Thread: Avisynth+
View Single Post
Old 16th September 2013, 21:21   #17  |  Link
ultim
AVS+ Dev
 
ultim's Avatar
 
Join Date: Aug 2013
Posts: 359
Quote:
Originally Posted by mandarinka View Post
Thanks for contributing to Avisynth! You really made it hard to merge upstream though, since you have a lot of changes at once and with the project files reshuffling, it is sort of like a "code dump" for the upstream/original developers.

Ideally, the changes should be reviewed and then adopted, but in this form, it will be hard to do...
I understand that my "patches" are a lot of code. However, nobody is forcing IanB to review and merge them in one night. My commits are on GitHub and they won't go anywhere. He could take them one-by-one, and review and merge them over a course of 2-3 weeks or more. Just because I published them all at once does not mean they need to be reviewed all at once, especially because they are broken up into lots of small commits, with only a few exceptions towards the beginning.
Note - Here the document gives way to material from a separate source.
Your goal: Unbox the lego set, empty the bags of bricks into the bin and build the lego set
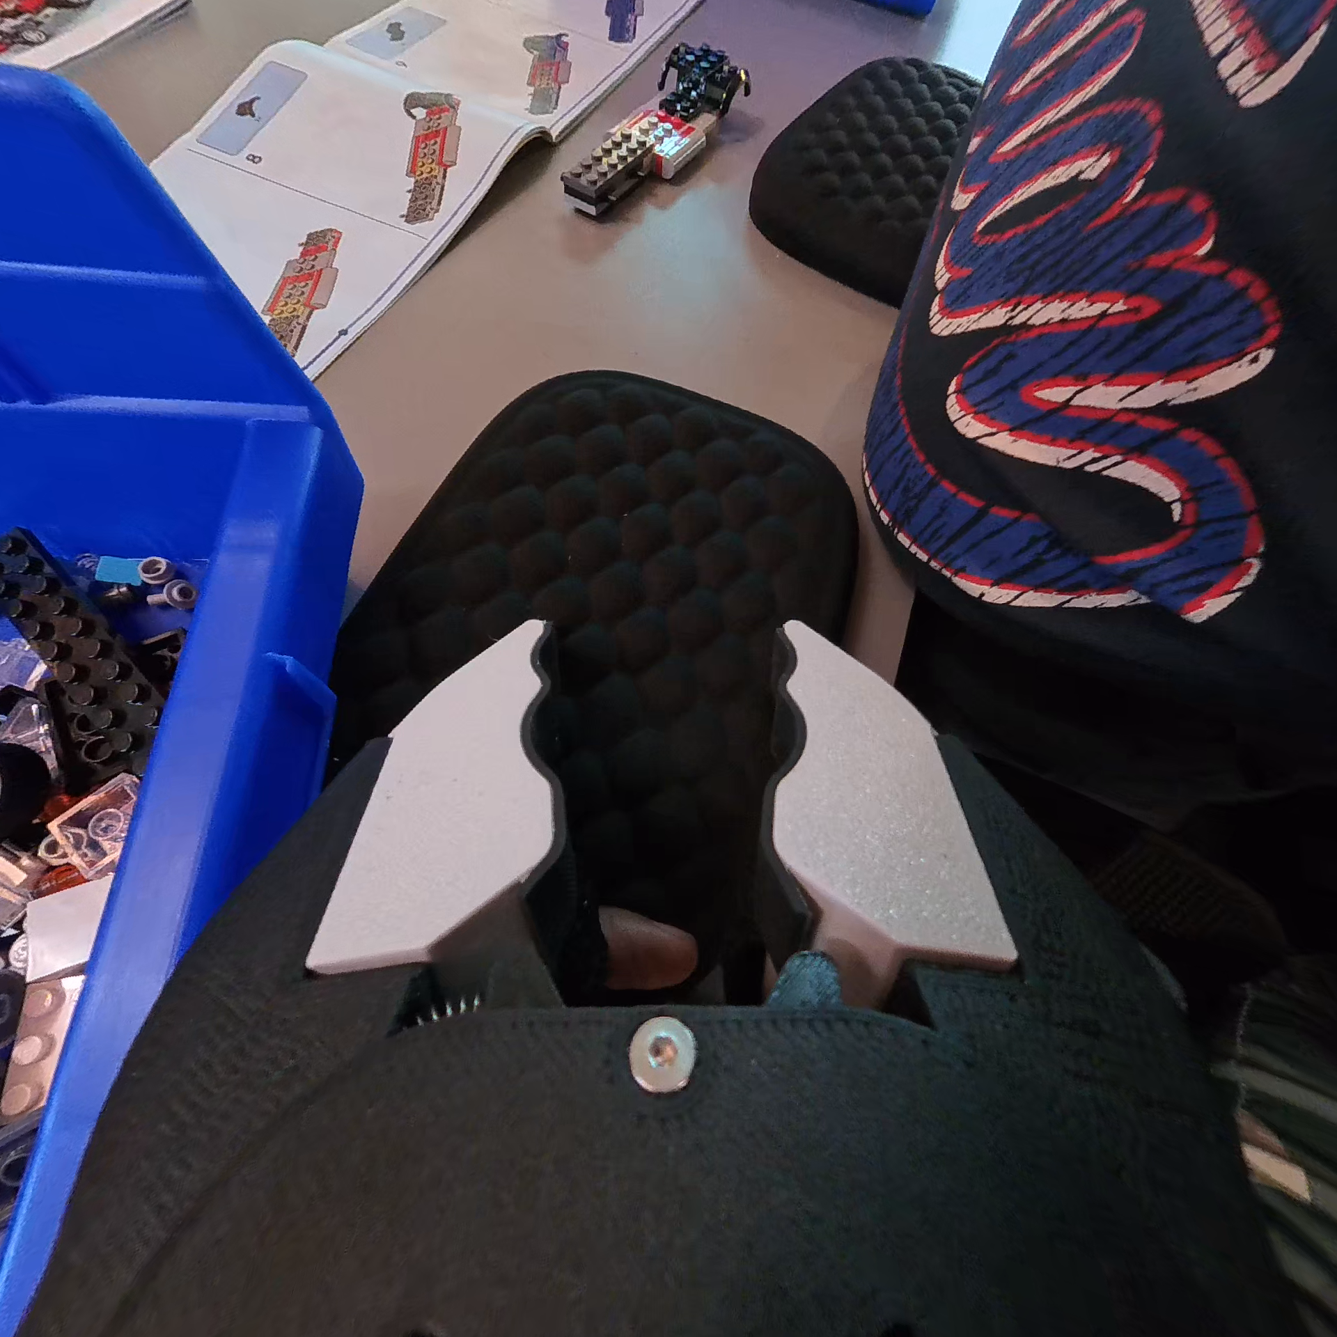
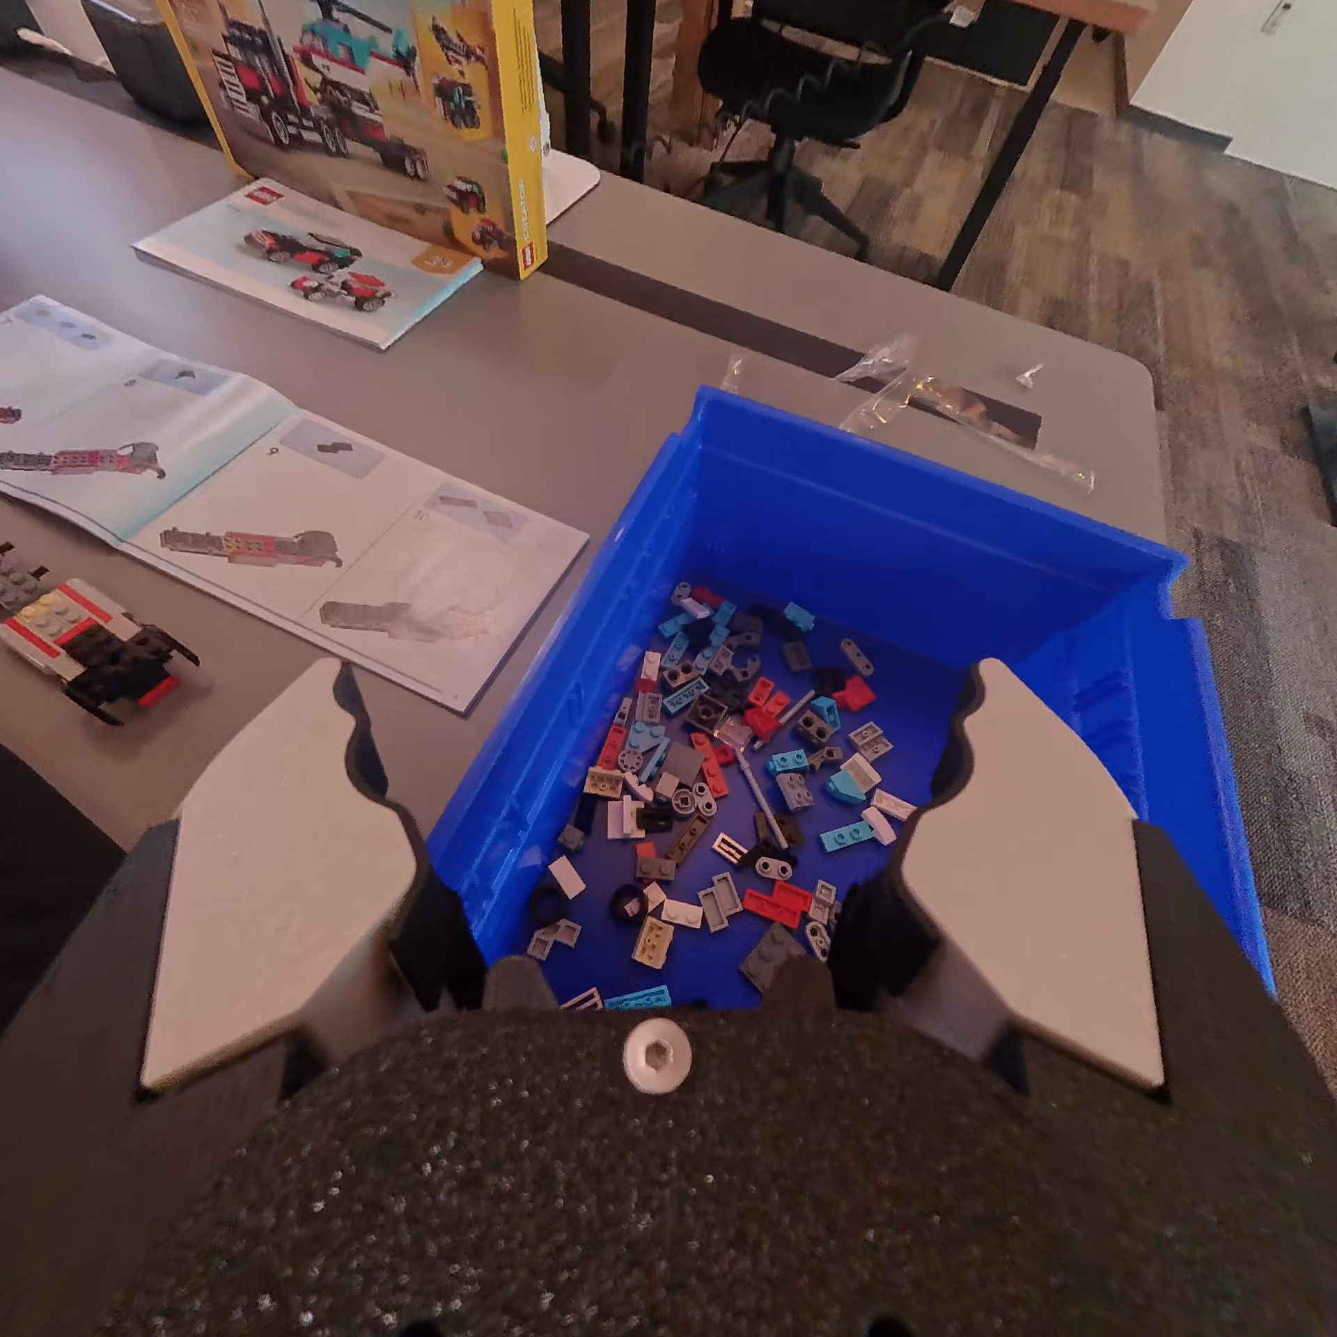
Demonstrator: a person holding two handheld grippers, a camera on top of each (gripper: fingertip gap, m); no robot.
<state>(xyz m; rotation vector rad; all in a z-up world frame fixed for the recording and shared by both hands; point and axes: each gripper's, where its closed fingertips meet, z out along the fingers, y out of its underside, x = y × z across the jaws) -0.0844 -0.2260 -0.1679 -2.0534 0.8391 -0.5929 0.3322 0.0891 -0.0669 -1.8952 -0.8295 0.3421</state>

EDIT: I'd like to make it clear just once more, that me shuffling files should not make it that much harder to incorporate the changes. Because I have always done the "moving files" and "changing contents" in separate commits. So if upstream ever comes to a commit of mine which moved files, all he has to do is move files. Anything that changes contents will show up as a new commit, so there is never a case of a change being hidden just because the whole file shows up as new falsely. There is no friendlier or more respecting way to move files than this (except for the case when Ian moved to Git or SVN, in which case he wouldn't even have to move the files by hand).

Quote:
Originally Posted by TheFluff View Post
... and all efforts have tried to modernize it are either forks (Avisynth-MT, Avisynth 64) or completely different projects (Avisynth 3, VapourSynth). ...
If you want to get anything done, I suggest you either fork or start contributing to VapourSynth.
Well, I guess it is time for me to present my full story. I have known Avisynth for a very long time, but until about 8-9 months ago, I only new about some of its forks. So I've began laying out plans how I could implement a better Avisynth, because no matter how much I liked Avisynth, its flaws did (and do) bother me. Off the top of my head my ideas were: built for multithreading in its core, video frames should be taggable by custom information, 64-bit compatbility, cross-platform support, just to name a few. In one word: very (too?) ambitious. I had absolutely no time to implement this though until a few months passed. About half a year ago then, I started laying out an improved .avs scripting language, with full support for old scripts, but better language features, like proper multiline if-blocks, multiple return values, and some more. Actually, that was the sole reason I ported the Gold Parser to C++. But I've done more than just port Gold Parser, I've even written and tested its language definition input file for my improved .avs syntax, in correct EBNF(-like) form and being able to parse!

Then, about this time, a "strange" (LOL) idea struck me: What if others have also started to make something that I was just planning to? So I fired up Google, and have found VapourSynth and Avxsynth. I saw that VapourSynth set mostly the same goals as I did, which was cool, but I was *very* annoyed by its choice of Python. Yes, it is a more powerful language, but also much harder to learn and use, and the syntax as implemented in VapourSynth is just too verbose. Anyway, I decided it is better if I help out one of the projects instead of just starting yet a another fork/alternative, and my decision fell to Avisynth. So after yet another few months of doing-other-things (diploma thesis, some free software, and looking for work), here I am contributing to Avisynth.

Btw, I updated my announcement post with a new binary that only requires a much older VC++ runtime. I also looked at the exception handling reported by Groucho2004, and right now my best bet is that the "old" behavior is pure luck. Because even in the old code (and there is no difference to this in my changes), if we run out of memory, new memory must still be reserved for the red error clip (unless there is a frame in the free-list). Now, if there was not enough memory to reserve a new frame, there is also the probability that there won't be enough memory to construct the error clip either -> in which case the code can only crash, both old and new. I have verified my code on countless other exceptions and for me they always correctly resulted in an error clip, and the only time my build crashed was when constructing the error clip failed due to low memory.

Last edited by ultim; 16th September 2013 at 21:54.